How to Create Subtitles for a Video (3 Methods That Work)

Creating subtitles for a video used to mean hiring a transcriptionist or typing out every word yourself. Those days are mostly gone. AI tools now process a 30-minute video in under 2 minutes, and the output is accurate enough to use with only minor corrections. Whether you're working with a YouTube video, a TikTok, an Instagram Reel, or an MP4 file you recorded yourself, there are a few practical approaches worth knowing. This guide covers exactly how to create subtitles for a video, ranked from fastest to most time-consuming.
To create subtitles for a video, paste the URL or upload the file into an AI transcription tool, let it generate a transcript with timestamps, then download the result as an SRT or VTT subtitle file. The process takes 2 to 5 minutes for most videos. Some platforms also generate captions automatically, though those require manual cleanup before they're usable.
Why Video Subtitles Are Worth Creating
Subtitles don't just help deaf or hard-of-hearing viewers. They affect watch time and discoverability on every platform that has tested them.
Video subtitles improve performance across every major platform, and the data backs this up. A 2023 Verizon Media study found that 69% of people watch video without sound in public places, and 80% are more likely to finish a video when captions are available. On TikTok, captioned videos see 14% higher viewership on average, according to TikTok's own creator research. For YouTube, subtitle files become crawlable text that Google indexes, expanding which search queries can surface your video. On LinkedIn and Instagram, silent autoplay is the default, so viewers scroll past before the audio even starts. Two formats handle most use cases: SRT (universally supported across players and platforms) and VTT (better suited for web video players and YouTube). For accessibility, roughly 430 million people worldwide have disabling hearing loss. Captions let them watch. In the US, the ADA and FCC require captions for many commercial publishing contexts. Adding subtitles is both a performance decision and a reach decision.
Not sure which format fits your workflow? SRT vs VTT: Which Subtitle Format Should You Use breaks down the technical differences in plain terms.
Method 1: How to Create Video Subtitles With an AI Tool (Fastest)
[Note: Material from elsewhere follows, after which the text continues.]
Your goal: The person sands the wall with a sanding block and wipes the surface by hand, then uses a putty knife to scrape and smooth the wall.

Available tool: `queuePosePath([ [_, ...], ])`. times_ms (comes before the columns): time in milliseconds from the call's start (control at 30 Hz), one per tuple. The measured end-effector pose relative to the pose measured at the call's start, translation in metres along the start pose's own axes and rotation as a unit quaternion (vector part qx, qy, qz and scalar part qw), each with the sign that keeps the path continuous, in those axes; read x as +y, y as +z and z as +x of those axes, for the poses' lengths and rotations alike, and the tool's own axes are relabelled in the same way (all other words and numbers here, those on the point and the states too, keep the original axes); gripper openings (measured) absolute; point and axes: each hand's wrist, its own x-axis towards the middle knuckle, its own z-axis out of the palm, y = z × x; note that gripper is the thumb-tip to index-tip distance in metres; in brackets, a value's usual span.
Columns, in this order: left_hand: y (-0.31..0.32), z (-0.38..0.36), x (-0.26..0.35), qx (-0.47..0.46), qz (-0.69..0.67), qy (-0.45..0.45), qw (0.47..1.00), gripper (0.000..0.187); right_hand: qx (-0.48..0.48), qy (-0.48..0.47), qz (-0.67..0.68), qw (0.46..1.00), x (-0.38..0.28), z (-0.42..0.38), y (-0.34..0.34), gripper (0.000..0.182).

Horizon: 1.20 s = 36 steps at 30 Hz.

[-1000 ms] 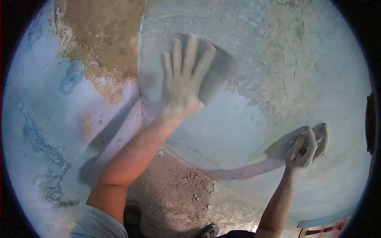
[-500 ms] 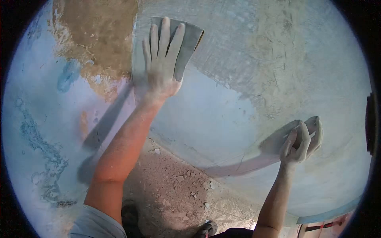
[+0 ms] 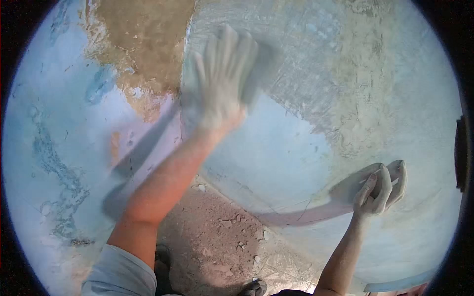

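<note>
My left hand [image 3: 223, 81], blurred by motion, lies with its fingers spread against the upper part of the wall [image 3: 266, 148]. Under the palm is a grey sheet of sandpaper [image 3: 253, 79], its edge showing to the right of the fingers. Lower on the right, my right hand [image 3: 376, 193] is loosely curled at the wall surface, thumb and fingers apart, with nothing visible in it. Pale dust coats both hands.
A bare brown patch [image 3: 148, 44] with ragged edges lies left of my left hand. Rough grey plaster [image 3: 296, 54] runs to its right. Below, the floor [image 3: 212, 246] carries dust and loose chips, and a shoe [image 3: 254, 287] shows at the bottom.
My left hand has shifted right in view with the sandpaper and is now smeared by motion. The whole view has also shifted a little; my right hand keeps its curled pose.
</note>
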Motion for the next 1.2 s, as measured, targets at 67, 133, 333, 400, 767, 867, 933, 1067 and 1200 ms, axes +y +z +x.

AI transcription tools are the fastest way to generate subtitles. Most work in under 2 minutes and support multiple platforms and file types.
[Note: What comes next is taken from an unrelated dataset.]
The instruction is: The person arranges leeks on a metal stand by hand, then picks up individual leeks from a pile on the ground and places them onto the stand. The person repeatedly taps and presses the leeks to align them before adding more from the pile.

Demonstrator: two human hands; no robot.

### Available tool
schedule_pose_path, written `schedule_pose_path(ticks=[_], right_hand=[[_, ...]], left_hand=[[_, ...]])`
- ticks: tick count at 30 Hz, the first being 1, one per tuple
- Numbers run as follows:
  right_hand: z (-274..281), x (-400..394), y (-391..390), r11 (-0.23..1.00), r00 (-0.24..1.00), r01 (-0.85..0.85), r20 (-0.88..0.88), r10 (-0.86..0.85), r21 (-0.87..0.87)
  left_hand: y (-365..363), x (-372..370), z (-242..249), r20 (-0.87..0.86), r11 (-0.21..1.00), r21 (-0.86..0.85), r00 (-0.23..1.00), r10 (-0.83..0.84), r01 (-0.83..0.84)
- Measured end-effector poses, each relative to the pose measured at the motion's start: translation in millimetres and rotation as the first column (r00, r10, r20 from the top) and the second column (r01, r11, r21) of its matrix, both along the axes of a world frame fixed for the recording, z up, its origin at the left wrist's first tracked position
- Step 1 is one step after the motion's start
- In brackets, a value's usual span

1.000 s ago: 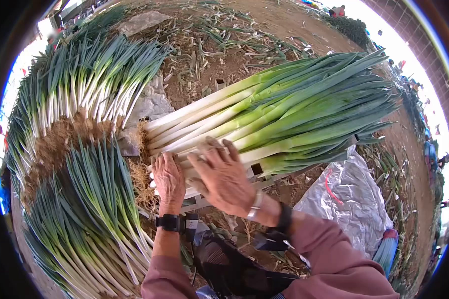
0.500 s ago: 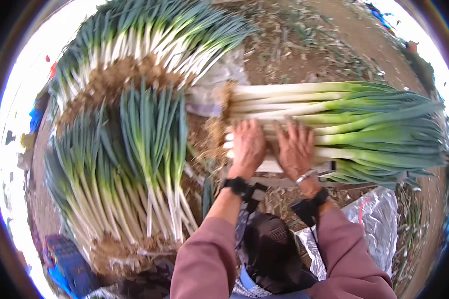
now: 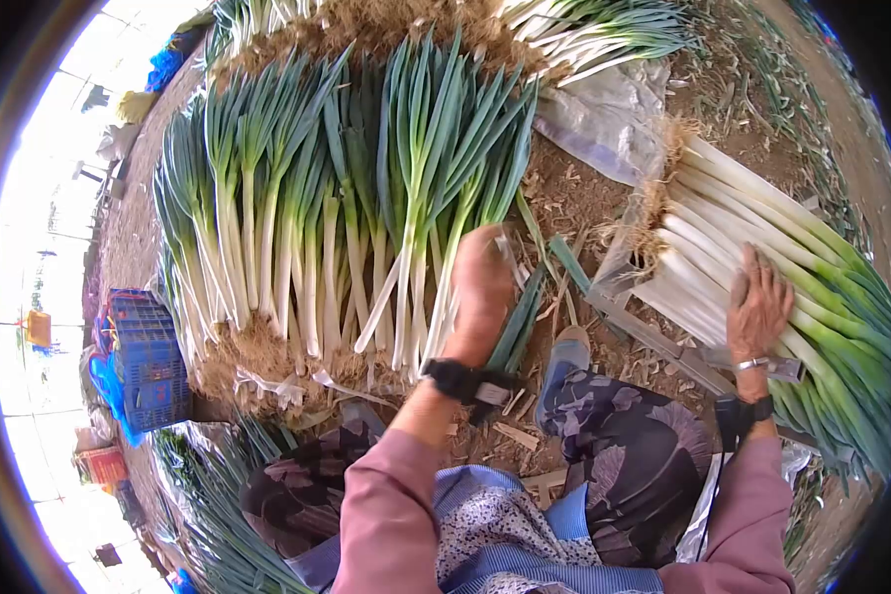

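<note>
Trimmed long green onions lie side by side in a thick stack on a low metal frame, roots at upper left and leaves at lower right. My right hand rests on them with its fingers extended. Motion smears my left hand, which is at the right edge of a pile of untrimmed green onions. Its fingers are too blurred to read, and a small pale streak shows beside them. The untrimmed onions have their leaves pointing away from me and soil-covered roots at the near end.
Another row of onions lies at the far side, with a pale plastic sheet beside it. A blue crate stands at left. More leaves lie near my knee. Plant scraps cover the soil around my shoe.
My view has turned left. My left hand has left the stack on the frame and moved over to the untrimmed pile. My right hand stays on the stack, further toward the leaves.
</note>
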State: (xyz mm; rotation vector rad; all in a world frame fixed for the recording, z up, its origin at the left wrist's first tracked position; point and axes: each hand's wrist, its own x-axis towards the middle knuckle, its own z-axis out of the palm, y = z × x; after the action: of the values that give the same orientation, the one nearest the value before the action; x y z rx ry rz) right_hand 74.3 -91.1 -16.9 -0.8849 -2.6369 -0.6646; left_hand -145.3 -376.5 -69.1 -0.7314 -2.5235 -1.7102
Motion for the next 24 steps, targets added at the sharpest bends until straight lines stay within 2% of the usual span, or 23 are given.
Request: schedule_pose_path(ticks=[1,2,3,5,10,11,13,17,19,22,23,24], right_hand=[[1.4,-0.2,-0.6,1.000,1.000,0.026,0.014,-0.026,0.001],[3.0,-0.8,-2.2,1.000,1.000,0.026,0.017,-0.026,0.005],[2.9,0.3,-1.8,1.000,0.999,0.026,0.019,-0.026,0.010],[-0.2,2.6,2.0,1.000,1.000,-0.003,0.021,0.003,0.009],[-2.5,7.7,7.7,1.000,0.998,-0.025,0.054,0.024,0.018],[-3.2,8.1,8.8,0.999,0.998,-0.024,0.062,0.022,0.025],[-3.1,9.7,9.8,0.999,0.998,-0.041,0.050,0.040,0.020],[-2.8,10.2,9.8,1.000,0.998,-0.011,0.056,0.010,0.008],[-2.0,9.8,8.0,1.000,0.999,-0.017,0.051,0.016,0.006],[-1.0,6.5,5.7,0.999,0.999,-0.033,0.034,0.033,0.004],[0.3,5.4,3.8,1.000,0.999,-0.023,0.022,0.023,0.006],[1.6,3.3,1.1,1.000,0.999,-0.027,0.017,0.027,0.003]], left_hand=[[-34.2,-14.2,-27.3,0.183,0.989,0.006,0.973,0.144,-0.148],[-66.7,-29.5,-51.3,0.064,0.942,-0.188,0.954,0.295,-0.278],[-95.7,-41.9,-79.2,-0.017,0.913,-0.205,0.934,0.357,-0.353],[-130.7,-60.6,-115.1,-0.022,0.830,-0.339,0.886,0.463,-0.442],[-137.2,-91.4,-176.4,0.039,0.755,-0.553,0.894,0.446,-0.353],[-130.5,-94.8,-178.3,0.049,0.758,-0.551,0.894,0.445,-0.347],[-119.0,-98.8,-178.6,-0.084,0.648,-0.675,0.909,0.408,-0.353],[-109.6,-117.6,-179.3,-0.049,0.544,-0.787,0.909,0.415,-0.291],[-109.2,-119.1,-181.6,-0.074,0.557,-0.777,0.921,0.383,-0.294],[-114.4,-118.6,-175.5,0.092,0.684,-0.671,0.883,0.460,-0.286],[-115.3,-114.0,-159.3,0.157,0.783,-0.552,0.886,0.436,-0.287],[-122.8,-112.8,-171.5,0.183,0.871,-0.392,0.903,0.389,-0.295]])
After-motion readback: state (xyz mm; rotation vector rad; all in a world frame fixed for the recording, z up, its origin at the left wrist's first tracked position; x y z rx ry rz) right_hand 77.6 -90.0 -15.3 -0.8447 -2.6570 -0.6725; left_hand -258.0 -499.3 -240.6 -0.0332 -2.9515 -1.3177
Here's how the workflow runs with PixScript:
- Go to pixscript.com and paste your video URL. YouTube (full videos and Shorts), TikTok, and Instagram Reels all work.
- PixScript transcribes the video. For a 10-minute video, this takes 30 to 60 seconds.
- Scan the transcript for errors. AI accuracy runs at 90-95% for clear English audio. Spot-check names, acronyms, and technical terms.
- Download as SRT or VTT. If you're uploading to YouTube, VTT works fine. For most other destinations, SRT is the standard.
You can also upload MP4 or MP3 files directly if you're working with recorded content that isn't publicly hosted.
The free tier handles 10 transcripts per month with TXT export only. To get SRT and VTT export with timestamps, you need a Pro account ($9/month). That's the format most platforms require for subtitle uploads.
AI vs manual transcription for most use cases: A 30-minute video takes about 2 minutes to process. Manual transcription of the same video takes 2 to 3 hours even for fast typists. The accuracy gap is smaller than most people expect: modern AI transcription hits 90-95% on clean audio, leaving only names and jargon to correct by hand.
Method 2: Create Subtitles for a Video Manually (Slowest)
Manual captioning means typing out every line of dialogue yourself, with timestamps showing exactly when each line should appear on screen.
The SRT format looks like this:
1
00:00:01,000 --> 00:00:04,200
Welcome to this video on subtitle creation.
2
00:00:04,500 --> 00:00:08,100
Today we'll cover three methods that actually work.
Each entry needs a sequence number, a timestamp line in HH:MM:SS,ms --> HH:MM:SS,ms format, and the caption text.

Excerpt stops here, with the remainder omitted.